According to pioneers of the field, Winterhalder and Smith (2000), said:

[Human behavioural ecology] usually frames the study of adaptive design in terms of decision rules, or conditional strategies: “In the context of X, do α; in context Y, switch to β.”

Why shouldn’t this logic apply to sexual jealousy as well? The benefits of acting jealously to stave off the chance of becoming a cuckold should vary with a number of socioenvironmental factors, not the least of which is the degree to which a man will provide investment (time, resources, etc) to his putative offspring. This is exactly the logic which led my colleague Brooke Scelza (an anthropologist at UCLA, who — like me — did her PhD under the supervision of the aforementioned Eric Alden Smith) to design a project whereby a number of us would conduct the experiment in different small-scale societies. Brooke takes you behind the scenes here.

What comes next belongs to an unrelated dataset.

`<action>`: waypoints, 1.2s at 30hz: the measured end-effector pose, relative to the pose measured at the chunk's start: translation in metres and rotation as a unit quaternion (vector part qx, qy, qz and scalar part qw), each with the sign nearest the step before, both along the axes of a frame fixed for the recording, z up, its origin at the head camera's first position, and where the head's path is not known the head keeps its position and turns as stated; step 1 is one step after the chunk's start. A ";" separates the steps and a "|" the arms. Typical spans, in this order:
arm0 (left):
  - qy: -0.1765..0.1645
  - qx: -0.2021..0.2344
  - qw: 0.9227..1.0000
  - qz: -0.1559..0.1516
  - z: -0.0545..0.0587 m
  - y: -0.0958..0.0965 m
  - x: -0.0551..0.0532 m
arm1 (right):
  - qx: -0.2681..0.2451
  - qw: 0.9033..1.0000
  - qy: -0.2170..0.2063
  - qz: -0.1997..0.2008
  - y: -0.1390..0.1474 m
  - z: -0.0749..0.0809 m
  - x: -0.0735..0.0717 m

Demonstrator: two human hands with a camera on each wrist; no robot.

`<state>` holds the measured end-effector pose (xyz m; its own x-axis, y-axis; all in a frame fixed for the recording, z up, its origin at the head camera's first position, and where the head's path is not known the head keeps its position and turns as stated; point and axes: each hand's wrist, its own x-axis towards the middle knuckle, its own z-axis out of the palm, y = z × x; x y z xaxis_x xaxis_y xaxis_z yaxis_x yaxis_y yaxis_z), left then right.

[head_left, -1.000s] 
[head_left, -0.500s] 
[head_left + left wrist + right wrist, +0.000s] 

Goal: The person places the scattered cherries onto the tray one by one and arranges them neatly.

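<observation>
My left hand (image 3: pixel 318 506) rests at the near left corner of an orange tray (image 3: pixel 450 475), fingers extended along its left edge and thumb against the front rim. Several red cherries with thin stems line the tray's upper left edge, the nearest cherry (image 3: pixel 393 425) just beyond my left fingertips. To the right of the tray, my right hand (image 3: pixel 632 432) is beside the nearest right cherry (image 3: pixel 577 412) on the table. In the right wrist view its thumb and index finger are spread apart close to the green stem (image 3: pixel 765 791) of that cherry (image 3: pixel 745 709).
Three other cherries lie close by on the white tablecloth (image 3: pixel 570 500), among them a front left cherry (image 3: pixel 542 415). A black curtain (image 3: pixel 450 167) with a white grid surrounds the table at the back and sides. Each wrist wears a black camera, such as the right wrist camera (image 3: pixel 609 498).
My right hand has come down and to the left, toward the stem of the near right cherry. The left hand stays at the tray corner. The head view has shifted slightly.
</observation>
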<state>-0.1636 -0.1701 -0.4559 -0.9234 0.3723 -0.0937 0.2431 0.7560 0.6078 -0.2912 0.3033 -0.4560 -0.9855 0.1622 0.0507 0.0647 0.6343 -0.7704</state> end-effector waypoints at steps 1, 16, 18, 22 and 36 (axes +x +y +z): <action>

I conducted the experiment in rural North Sumatra, Indonesia, amongst a group of people referred to as the Karo that I have been working with for over 10 years. The Karo are one of the so-called “Batak” groups who share some similarities, like a stated preferences for marriages with their matrilateral cross cousins — an aspect of their society that I have studied (Kushnick et al 2016).

The results of this research, conducted with over 1000 subjects in 11 societies, have recently been published in Nature Human Behaviour (Scelza et al 2019). The article sits, unfortunately, behind a paywall, but the publisher has made a readable, but not downloadable version of the PDF available for free.

map

Map of field sites in Scelza et al (2019)

We found that jealous response, indeed, varied with the degree to which males were involved in parental care in those societies, as well as with the strictness of sociosexual norms, which are correlated with the male’s familial role in those societies.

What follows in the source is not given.